Why pytorch changes strides of tensor after inference?

tejal567 · May 26, 2021, 8:16am

I have observed that strides of input and output tensors (just before and after network inference) are different. This behavior can be observed both in python and C++. I am not sure whether this is an inherent feature or a bug.

Example:
input_Tensor size: [1, 3, 256, 256]
input_Tensor strides: [256x256x3, 256x256, 256, 1]

output_Tensor size: [1, 3, 256, 256]
output_Tensor strides: [256x256x3, 1 , 256x3 , 3]

This behavior is specially problematic when in C++ (libtorch) we try to set input Tensor data from a buffer like this:

torch::Tensor input_Tensor = torch::from_blob(input_buffer,{1,3,256,256},torch::kFloat);

and after inference try to copy output Tensor data to a buffer like this:

memcpy(output_buffer, (float*)output_Tensor.data_ptr(), 256*256*3*sizeof(float));

So, if strides of input_Tensor and output_Tensor differs like in above example, we will get wrong data filled in output_buffer. One way to resolve this is to make output_Tensor contiguous before doing memcpy.

tejal567 · May 26, 2021, 8:16am

@ptrblck Please comment on this

ptrblck · May 26, 2021, 8:28am

I guess you are using the channels_last memory format, which would change the meta data as described here.

tejal567 · May 27, 2021, 7:31am

Yes, output_Tensor is in channels_last format but I have not explicitly defined anywhere to use channels_last memory format. It’s just that the input_Tensor is contiguous but output_Tensor is not. Pytorch (libtorch) automatically did it.

ptrblck · May 27, 2021, 7:33am

That shouldn’t happen. Could you post an executable code snippet to reproduce this issue?

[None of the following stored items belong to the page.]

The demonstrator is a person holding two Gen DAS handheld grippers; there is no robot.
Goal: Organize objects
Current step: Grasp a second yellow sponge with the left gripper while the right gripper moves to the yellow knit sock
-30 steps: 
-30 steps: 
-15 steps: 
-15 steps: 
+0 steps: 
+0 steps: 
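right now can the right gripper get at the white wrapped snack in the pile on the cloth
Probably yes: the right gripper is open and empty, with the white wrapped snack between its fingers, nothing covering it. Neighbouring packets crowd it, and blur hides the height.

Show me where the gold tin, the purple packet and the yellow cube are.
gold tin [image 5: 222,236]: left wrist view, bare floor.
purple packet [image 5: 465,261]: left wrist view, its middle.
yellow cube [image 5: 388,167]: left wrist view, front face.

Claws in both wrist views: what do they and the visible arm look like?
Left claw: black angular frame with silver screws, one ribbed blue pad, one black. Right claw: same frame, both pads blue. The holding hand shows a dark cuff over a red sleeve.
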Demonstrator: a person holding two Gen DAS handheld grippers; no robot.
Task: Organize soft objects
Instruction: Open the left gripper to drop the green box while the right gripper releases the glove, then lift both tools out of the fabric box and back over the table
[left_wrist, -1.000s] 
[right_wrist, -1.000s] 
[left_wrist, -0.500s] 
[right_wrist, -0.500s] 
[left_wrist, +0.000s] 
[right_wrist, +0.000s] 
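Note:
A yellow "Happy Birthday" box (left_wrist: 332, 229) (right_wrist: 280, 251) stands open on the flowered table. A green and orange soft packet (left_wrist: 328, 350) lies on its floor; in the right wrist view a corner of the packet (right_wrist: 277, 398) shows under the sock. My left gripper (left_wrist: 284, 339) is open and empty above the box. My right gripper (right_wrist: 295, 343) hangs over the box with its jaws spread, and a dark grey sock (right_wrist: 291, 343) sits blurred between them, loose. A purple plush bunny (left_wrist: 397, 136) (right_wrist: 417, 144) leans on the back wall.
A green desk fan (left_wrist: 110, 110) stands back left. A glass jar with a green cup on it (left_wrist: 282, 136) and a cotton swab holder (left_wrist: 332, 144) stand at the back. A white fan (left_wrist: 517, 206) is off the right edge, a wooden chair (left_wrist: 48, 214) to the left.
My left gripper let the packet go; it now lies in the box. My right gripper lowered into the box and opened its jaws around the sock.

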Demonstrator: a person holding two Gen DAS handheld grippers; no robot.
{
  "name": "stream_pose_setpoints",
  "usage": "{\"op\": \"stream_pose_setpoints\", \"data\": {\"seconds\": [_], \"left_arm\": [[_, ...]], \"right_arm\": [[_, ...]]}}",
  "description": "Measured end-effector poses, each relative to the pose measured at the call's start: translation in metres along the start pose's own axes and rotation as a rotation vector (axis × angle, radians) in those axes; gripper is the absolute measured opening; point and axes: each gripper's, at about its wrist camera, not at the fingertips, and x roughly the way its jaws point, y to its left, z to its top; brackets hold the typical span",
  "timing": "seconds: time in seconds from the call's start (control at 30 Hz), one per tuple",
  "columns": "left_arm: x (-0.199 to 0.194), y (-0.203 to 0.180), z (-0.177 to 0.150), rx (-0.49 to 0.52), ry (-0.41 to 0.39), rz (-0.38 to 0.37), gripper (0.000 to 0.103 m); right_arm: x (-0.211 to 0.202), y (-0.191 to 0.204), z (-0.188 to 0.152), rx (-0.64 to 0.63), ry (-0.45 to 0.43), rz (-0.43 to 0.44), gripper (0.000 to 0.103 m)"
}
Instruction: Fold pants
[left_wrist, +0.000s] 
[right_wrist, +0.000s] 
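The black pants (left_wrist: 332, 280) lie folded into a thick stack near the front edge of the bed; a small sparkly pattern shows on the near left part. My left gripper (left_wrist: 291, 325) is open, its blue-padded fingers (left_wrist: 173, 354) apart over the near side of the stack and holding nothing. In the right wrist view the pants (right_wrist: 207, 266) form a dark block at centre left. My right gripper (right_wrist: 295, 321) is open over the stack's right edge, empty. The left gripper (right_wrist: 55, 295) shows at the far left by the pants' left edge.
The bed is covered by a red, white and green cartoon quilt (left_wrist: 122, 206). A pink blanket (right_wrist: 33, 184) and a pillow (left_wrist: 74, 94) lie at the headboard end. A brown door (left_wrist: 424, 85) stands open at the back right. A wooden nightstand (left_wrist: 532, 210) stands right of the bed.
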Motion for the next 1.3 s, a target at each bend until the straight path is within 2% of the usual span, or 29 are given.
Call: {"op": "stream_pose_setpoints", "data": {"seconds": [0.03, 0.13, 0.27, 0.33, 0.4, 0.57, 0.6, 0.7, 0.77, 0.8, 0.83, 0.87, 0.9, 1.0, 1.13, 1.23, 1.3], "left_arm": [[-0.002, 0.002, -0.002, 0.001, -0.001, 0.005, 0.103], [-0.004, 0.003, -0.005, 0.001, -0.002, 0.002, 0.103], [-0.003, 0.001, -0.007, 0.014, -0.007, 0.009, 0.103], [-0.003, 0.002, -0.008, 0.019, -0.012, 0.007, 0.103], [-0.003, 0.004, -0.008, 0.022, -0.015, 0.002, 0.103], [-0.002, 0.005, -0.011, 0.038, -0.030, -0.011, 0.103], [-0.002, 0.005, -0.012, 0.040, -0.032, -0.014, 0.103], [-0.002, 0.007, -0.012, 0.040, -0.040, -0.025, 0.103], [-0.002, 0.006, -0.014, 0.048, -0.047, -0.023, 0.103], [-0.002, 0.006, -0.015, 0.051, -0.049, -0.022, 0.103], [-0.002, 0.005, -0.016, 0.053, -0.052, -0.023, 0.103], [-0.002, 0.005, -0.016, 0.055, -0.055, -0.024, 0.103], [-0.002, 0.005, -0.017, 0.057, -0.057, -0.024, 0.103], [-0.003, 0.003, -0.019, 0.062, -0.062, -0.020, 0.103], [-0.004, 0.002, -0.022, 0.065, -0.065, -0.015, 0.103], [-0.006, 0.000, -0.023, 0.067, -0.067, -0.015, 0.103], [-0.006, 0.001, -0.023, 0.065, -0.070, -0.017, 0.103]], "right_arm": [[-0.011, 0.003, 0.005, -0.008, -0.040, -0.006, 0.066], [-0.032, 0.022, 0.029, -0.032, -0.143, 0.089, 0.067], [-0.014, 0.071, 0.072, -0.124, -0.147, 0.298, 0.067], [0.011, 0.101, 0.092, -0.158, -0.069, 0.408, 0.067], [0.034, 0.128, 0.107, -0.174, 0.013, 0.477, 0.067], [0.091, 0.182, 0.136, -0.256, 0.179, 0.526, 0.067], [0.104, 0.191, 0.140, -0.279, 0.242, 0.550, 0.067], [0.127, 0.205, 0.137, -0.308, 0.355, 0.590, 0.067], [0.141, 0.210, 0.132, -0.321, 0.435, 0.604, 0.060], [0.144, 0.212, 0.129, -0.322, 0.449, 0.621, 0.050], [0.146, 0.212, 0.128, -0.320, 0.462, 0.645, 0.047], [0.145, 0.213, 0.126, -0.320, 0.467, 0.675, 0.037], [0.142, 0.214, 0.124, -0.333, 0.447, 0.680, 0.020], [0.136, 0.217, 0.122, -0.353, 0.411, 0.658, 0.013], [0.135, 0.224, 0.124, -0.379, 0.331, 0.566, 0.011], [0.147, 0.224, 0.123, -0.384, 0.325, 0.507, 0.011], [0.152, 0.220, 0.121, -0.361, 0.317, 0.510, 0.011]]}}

tejal567 · May 27, 2021, 1:25pm

Please find below exact steps and code to reproduce this issue. In my original code, I have transferred my model weights from a caffe2 network, so below python code is simulating this thing. First we will create our model file from this python code:
My execution environment:
Python torch version: 1.7.0+cu101
Libtorch version: 1.7.0 cuda 10.1

class TestNet(nn.Module):
    def __init__(self):
        super(TestNet, self).__init__()
        self.conv1 = nn.Conv2d(2,10,3,padding=1)

    def forward(self,x):
        x = self.conv1(x)
        return x

def get_arr():
    arr = np.random.rand(10,3,3,2)
    arr = np.transpose(arr,(0,3,1,2))
    return arr

model = network.TestNet()
arr = get_arr()
model._modules["conv1"].weight.data = torch.from_numpy(arr.astype(np.float32))
print (arr.shape)
print (arr.strides)
print (arr.data.contiguous)
model.eval()
arr = np.zeros((1,2,256,256)).astype(np.float32)
inp_T = torch.from_numpy(arr)
traced_script_module = torch.jit.trace(model, inp_T)
traced_script_module.save("TestNet.pt")

We have created our model file from above code, now we will execute below C++ code:

torch::jit::script::Module model = torch::jit::load("TestNet.pt");
model.to(at::kCUDA);
model.eval();
torch::NoGradGuard no_grad;
torch::Tensor tensor_in;
float* in_data = new float[2 * 256 * 256];
tensor_in = torch::from_blob(in_data, { 1, 2, 256, 256 }, torch::kFloat);
tensor_in = tensor_in.to(at::kCUDA);
tensor_in.set_requires_grad(0);
cout << tensor_in.is_contiguous() << endl;
cout << tensor_in.strides() << endl;
cout << tensor_in.sizes() << endl;
std::vector<torch::jit::IValue> inputs;
inputs.push_back(tensor_in);
torch::Tensor pred_out = model.forward(inputs).toTensor();
cout << pred_out.is_contiguous() << endl;
cout << pred_out.strides() << endl;
cout << pred_out.sizes() << endl;

Output of python code:

(10, 2, 3, 3)
(144, 8, 48, 16)
False

Output of C++ code:

1
131072,65536,256,1
1,2,256,256
0
655360,1,2560,10
1,10,256,256

We can see from above C++ output that although our input tensor is contiguous, output tensor is not. Interestingly, I found that get_arr() function in python code is responsible for all this. For example, if we replace above get_arr() function with below one, we see that now our output tensor is also contiguous.
Replace above get_arr() with this:

def get_arr():
    arr = np.random.rand(10,3,3,2)
    arr = np.transpose(arr,(0,3,1,2))
    arr = np.ascontiguousarray(arr)
    return arr

Now. output of python code:

(10, 2, 3, 3)
(144, 72, 24, 8)
True

Output of C++ code:

1
131072,65536,256,1
1,2,256,256
1
655360,65536,256,1
1,10,256,256

Observe that our output tensor is contiguous now. How is this behaviour connected to our model weights? We can infer that if our model weights are not contiguous then output tensor is also not contiguous. But, how do we explain below behaviour then:
If get_arr() is like this:

def get_arr():
    arr = np.random.rand(10,2,3,3)
    arr = np.transpose(arr,(0,1,3,2))
    return arr

Output of python code:

(10, 2, 3, 3)
(144, 72, 8, 24)
False

Output of C++ code:

1
131072,65536,256,1
1,2,256,256
1
655360,65536,256,1
1,10,256,256

So, we can see that in this case model weights are not contiguous but output tensor is contiguous. It would be great if someone can explain this weird behaviour.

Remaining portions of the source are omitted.